Our group had previously discovered elevated levels of CDA1 (Cell division autoantigen 1) in atherosclerotic aortas from diabetic ApoE knockout mice. Further investigation revealed the ability of CDA1 to regulate extracellular matrix production through modulation of TGFb/Smad2,3 signalling in VSMCs. These studies indicated that CDA1 may play a role in regulating vascular fibrosis in atherosclerosis. To extend our understanding of the potential role of CDA1 in atherosclerosis, this study investigated the role of CDA1 on another important atherosclerotic factor, inflammation, particularly in endothelial cells. In addition, mechanisms regulating CDA1 were also explored in this study.

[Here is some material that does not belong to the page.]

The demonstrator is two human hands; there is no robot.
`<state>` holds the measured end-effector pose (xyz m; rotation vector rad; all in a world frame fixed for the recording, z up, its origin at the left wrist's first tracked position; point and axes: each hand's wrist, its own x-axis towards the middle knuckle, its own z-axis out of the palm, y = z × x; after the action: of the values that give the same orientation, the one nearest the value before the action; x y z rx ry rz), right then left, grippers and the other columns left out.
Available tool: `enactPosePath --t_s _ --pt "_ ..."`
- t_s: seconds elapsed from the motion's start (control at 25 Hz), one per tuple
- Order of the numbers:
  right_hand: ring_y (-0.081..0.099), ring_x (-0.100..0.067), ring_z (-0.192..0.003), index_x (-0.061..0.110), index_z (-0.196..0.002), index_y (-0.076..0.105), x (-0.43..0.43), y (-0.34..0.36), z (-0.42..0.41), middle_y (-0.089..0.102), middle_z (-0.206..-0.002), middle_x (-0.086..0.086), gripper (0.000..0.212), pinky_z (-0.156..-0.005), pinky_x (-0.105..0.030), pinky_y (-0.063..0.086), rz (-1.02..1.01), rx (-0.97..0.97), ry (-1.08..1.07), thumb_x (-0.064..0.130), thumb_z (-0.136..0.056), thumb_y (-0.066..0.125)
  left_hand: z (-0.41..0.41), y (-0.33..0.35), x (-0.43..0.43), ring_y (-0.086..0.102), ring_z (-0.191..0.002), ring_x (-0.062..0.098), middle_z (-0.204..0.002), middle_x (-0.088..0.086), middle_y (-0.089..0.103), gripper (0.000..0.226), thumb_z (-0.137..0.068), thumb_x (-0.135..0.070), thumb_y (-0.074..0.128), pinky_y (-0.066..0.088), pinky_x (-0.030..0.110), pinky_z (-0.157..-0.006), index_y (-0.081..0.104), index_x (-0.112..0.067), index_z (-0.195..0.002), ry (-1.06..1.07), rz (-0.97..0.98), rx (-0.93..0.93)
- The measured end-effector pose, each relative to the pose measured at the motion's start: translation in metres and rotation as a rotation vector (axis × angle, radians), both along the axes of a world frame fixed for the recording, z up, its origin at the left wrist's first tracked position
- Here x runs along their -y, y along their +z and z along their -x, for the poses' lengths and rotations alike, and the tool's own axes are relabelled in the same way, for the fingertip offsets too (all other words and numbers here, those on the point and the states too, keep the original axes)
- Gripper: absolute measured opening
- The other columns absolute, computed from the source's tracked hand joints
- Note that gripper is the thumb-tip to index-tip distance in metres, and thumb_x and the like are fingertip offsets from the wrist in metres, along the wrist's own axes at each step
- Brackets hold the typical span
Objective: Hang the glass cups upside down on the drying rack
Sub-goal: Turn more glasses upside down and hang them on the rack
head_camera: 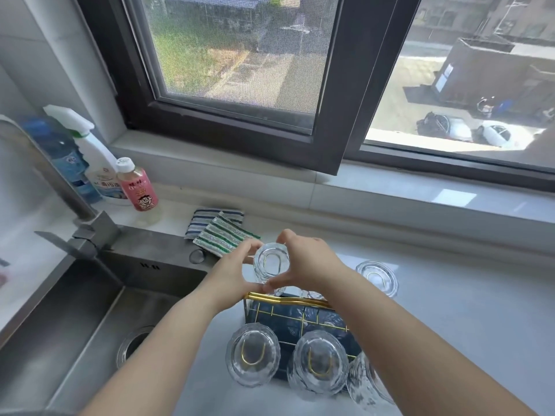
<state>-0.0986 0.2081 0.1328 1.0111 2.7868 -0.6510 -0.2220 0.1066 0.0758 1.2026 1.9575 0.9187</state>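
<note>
Glass, clear and faceted, made up every piece of the job: one inverted ribbed tumbler sat at the far left corner of the dark rack with gold wire prongs, which stood on the pale grey worktop to the right of the stainless steel sink. A gold loop showed through the tumbler's upturned base, so it appeared to be seated over its prong already, or very nearly.

Both hands were on it. The left hand curved round the left wall and the right hand round the right, thumbs almost meeting on the near side; each grip was closed against the glass, not loose around it.

Four more cups hung mouth-down: a clear one at near left, a second at near centre, a third at near right, partly behind the right forearm, and one at far right.

Judged from its look, such a cup was rigid, brittle and moderately heavy for its size, probably wet and slick. The ribs gave some purchase, so the side walls near the base seemed the best place to hold, letting it down gently so the rim did not knock the wire.
</note>
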Motion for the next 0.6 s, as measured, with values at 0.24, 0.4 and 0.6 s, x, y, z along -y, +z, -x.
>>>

To achieve the study goals described as above, a series of in vitro and in vivo studies were conducted. The in vitro studies involved the use of normal endothelial cells, as well as endothelial cells in which approaches were used to knockdown CDA1 under conditions of hypoxia, TNFa, VEGF and its inhibitor V1. The in vivo arm of the study involved the generation of a unique ApoE/CDA1 dKO (double knockout) mouse strain which was rendered diabetic by Streptozotocin (STZ), and used as a model of diabetes accelerated atherosclerosis.

In vitro results showed significantly increased CDA1 mRNA and protein levels in human umbilical vein endothelial cells under hypoxic conditions and VEGF treatment. The VEGF inhibitor, V1 was able to attenuate these increases in CDA1 expression in human endothelial cells. Retrovirus delivery of a specific siRNA (shRNA) to knockdown CDA1 in the endothelial cell line EA.hy926 cells attenuated the expression of TNF-α stimulated inflammatory markers such as MCP-1 and VCAM-1 by ~50%. Knockdown of CDA1 also resulted in reduced monocyte adhesion to TNF-α treated EA.hy926 cells.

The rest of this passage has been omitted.